It has been proposed that the C/N ratio, or quality, of litter or mulch mixtures affects N release. Although total N release from these mixtures and the effects on soil N are relatively well understood, a mechanistic understanding of the interactions between litter species with respect to their N release is still lacking. This study examined decomposition and N dynamics in mixtures of high-quality leguminous mulch, gliricidia [Gliricidia sepium (Jacq.) Kunth. ex Walp.] with a C/N ratio of 13, and low-quality cupuacu [Theobroma grandiflorum (Wild. ex Spring) Schumann] litter with a C/N ratio of 42, which occur in combination in agroforestry systems. Ratios of 100:0, 80:20, 50:50, 20:80, 0:100 of fresh 15N-enriched gliricidia leaves and senescent cupuacu leaves, totaling the same dry weight of 6.64 t ha-1, were applied to an Oxisol and sampled at 6, 14, 38, and 96 days after application. After more than 40% of the N in the gliricidia leaves had been released and the microbial biomass N reached its peak, a significant increase in available soil N occurred at day 14, which was more pronounced with greater amounts of gliricidia in the leaf mixture. However, relative to the N applied in the leaf mixture, there was no significant difference in available soil N with greater proportions of gliricidia. Total N release from the mixtures corresponded to the total N applied by gliricidia. Until day 38, cupuacu C mineralization was significantly faster in the presence of the highest proportion of gliricidia compared to lower proportions. This faster C mineralization of more than 0.5% per day, however, did not increase total C loss or N release from cupuacu leaves after 96 days. The use of 15N tracers identified an N transfer from gliricidia leaves and the soil to cupuacu leaves and consequently, a lower N release from gliricidia to the soil in the presence of cupuacu leaves. Though we expected that available N in the soil would also decrease with greater amounts of cupuacu litter in the mixture, our results indicated an additive effect of the two species on N release and soil mineral N, with gross interactions between them canceling net interactive effects. Therefore, N release of leaf mixtures behaved as predicted from a calculated sum of individual release patterns, in spite of a transfer of N from the high- to the low-quality leaves.

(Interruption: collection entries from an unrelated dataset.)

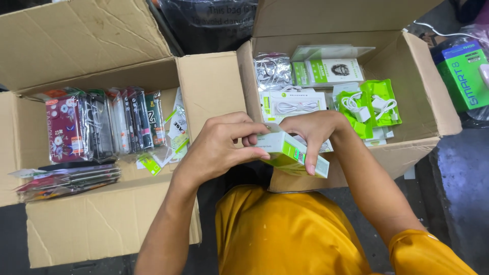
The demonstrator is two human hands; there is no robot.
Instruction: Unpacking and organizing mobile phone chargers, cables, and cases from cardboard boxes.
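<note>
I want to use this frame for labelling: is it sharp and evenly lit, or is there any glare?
Head view: hands and small box are sharp; lighting is even with soft shadows; mild glare on plastic-wrapped cases in the left carton; slight wide-angle bending at edges.

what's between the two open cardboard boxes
In the head view, the hands hold a small white-green box over the gap between left box and right box.

**Two open cartons side by side, small box held between them**

Left carton [109,219]: phone cases [104,125] upright in a row along the back wall, more packets [69,179] stacked flat at the left front corner. Right carton [433,102]: cable packs [369,104] toward the right wall, boxed items behind. Small box [290,153] in front of the right carton's near left corner, left hand [219,147] and right hand [313,130] at either end.
</note>
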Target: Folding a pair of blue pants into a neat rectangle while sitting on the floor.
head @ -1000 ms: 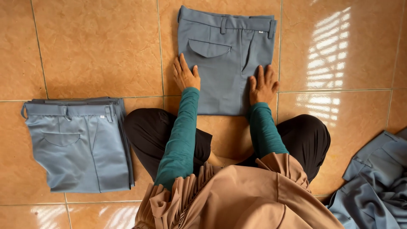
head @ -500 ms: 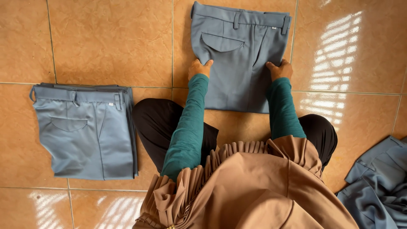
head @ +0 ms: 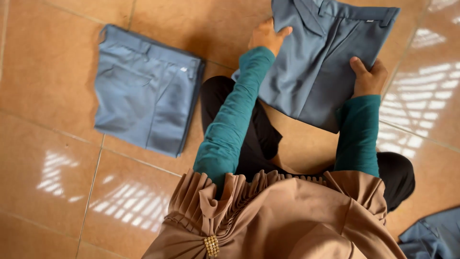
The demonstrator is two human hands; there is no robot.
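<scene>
A folded pair of grey-blue trousers (head: 321, 62) is lifted off the tiled floor in front of me, tilted to the left. My left hand (head: 267, 36) grips its left edge near the pocket. My right hand (head: 368, 76) grips its right edge, thumb on top. Both arms wear teal sleeves. A second folded stack of grey-blue trousers (head: 143, 91) lies flat on the floor to my left, apart from both hands.
Orange-brown floor tiles (head: 57, 168) with sunlight patches lie all around. More grey-blue cloth (head: 433, 235) lies crumpled at the lower right corner. My black-clad knees and brown pleated garment fill the lower middle.
My hands went from pressing flat on the trousers to gripping both side edges and lifting them. The view has swung so that the folded stack at left sits closer.
</scene>
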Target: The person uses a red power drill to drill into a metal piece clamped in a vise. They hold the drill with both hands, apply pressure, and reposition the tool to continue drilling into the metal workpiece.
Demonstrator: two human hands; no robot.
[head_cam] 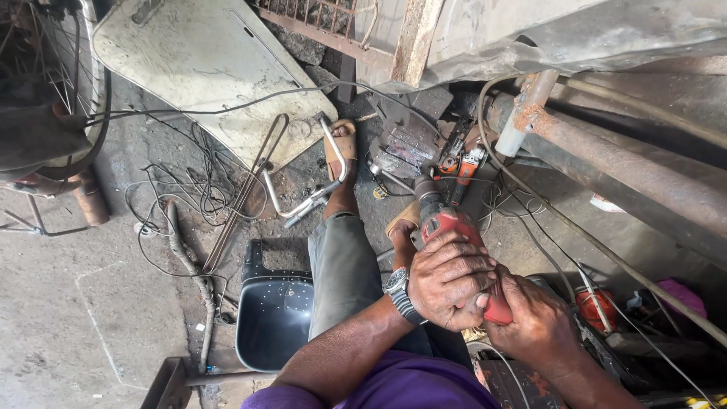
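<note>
Both hands are on the red angle grinder (454, 227) now, low in the frame at about five o'clock: the left hand (452, 279) is wrapped shut over the top of its body, wristwatch (399, 294) showing, and the right hand (534, 322) is closed round the rear grip. The tool's grey head points toward twelve o'clock, at the clutter of metal parts (413, 144) on the floor just beyond the sandalled foot (342, 145). It looks like the set-up step, grip settled and the tool lined up, not yet on metal. The next move, I'd judge, calls for a firm two-handed hold and a steady approach, keeping clear of the loose cables (174, 174) at nine o'clock and the rusty pipe (628, 170) at two.
</note>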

No known problems with data.
The study was conducted at the Empresa Brasileira de Pesquisa Agropecuaria—Centro da Pesquisa Agroflorestal (EMBRAPA-CPAA) experimental station located north of Manaus on the BR 174 highway in the central Amazon Basin (Schwendener et al., 2005). The experimental plot, located in an open grassy field, was selected based on low, homogenous soil C and nutrient contents, minimal prior disturbance, and no previous fertilizer application. The soil was a degraded typic Hapludox with the following soil properties for the upper 0–3 cm: pH in water of 5.05, 1.3 mg N/g, 18.0 mg C/g (automatic CN Analyzer, Elementar), 2.05 mg P/kg, 55.0 mg K/kg (Mehlich-1 extractable), 11.7 mg Ca/kg, and 4.6 mg Mg/kg (KCl extractable). The experiment was conducted in the field in small plots with treatments that varies in the ratio of plant litter of two plants: gliricidia (Gliricidia sepium (Jacq.) Kunth. ex Walp.) and cupuacu (Theobroma grandiflorum). Soil and litter samples were collected prior to and during the experiment. Resin bags were used to retain mineral nitrogen released from the plant litter.

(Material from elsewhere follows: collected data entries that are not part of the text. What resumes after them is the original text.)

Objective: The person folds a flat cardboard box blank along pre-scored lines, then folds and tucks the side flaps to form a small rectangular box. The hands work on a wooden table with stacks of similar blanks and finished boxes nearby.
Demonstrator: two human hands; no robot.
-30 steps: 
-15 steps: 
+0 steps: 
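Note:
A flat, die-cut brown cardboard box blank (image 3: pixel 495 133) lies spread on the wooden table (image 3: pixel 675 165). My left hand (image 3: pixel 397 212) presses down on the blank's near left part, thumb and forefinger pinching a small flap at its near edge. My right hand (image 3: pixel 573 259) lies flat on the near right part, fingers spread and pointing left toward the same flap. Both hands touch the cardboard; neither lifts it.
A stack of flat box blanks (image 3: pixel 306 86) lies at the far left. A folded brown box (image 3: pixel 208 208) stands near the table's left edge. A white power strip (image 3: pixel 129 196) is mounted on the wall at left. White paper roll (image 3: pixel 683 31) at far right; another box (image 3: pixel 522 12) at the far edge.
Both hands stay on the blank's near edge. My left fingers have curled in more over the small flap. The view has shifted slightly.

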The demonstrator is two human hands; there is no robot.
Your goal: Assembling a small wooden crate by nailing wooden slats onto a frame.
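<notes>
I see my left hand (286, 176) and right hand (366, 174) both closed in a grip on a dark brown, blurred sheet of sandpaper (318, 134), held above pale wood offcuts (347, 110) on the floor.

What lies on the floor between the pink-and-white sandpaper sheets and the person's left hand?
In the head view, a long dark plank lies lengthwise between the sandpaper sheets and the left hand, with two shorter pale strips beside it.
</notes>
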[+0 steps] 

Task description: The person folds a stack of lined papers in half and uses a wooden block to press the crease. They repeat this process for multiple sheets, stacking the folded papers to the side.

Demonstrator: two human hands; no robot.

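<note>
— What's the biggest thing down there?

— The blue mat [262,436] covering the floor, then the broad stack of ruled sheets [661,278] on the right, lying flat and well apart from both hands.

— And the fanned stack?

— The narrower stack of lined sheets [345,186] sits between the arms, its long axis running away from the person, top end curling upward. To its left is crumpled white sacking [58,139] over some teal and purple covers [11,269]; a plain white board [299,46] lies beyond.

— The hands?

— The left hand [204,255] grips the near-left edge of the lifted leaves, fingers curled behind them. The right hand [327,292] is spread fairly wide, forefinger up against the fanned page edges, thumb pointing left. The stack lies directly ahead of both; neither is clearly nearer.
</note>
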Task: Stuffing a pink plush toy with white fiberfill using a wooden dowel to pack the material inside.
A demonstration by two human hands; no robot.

Twenty-five gram fresh soil samples and the resin bags were extracted with 75 ml of 1 M KCl for 30 min and 1 h, respectively, on a horizontal shaker at 305 rpm. Samples were left overnight to decant and the supernatant was pipetted and analyzed for NHC4 and NO3 on a continuous flow analyzer (Scan Plus Analyzer, Skalar Analytical B.V., Breda, The Netherlands). After oven drying, plant and soil samples were ground with a ball mill to 250 mm. Soil and plant C and N contents and d15N values were determined by combustion in a CN analyzer (Carlo-Erba model 1110) connected to an isotope mass spectrometer (Thermo Finnigan, San Jose, CA, USA).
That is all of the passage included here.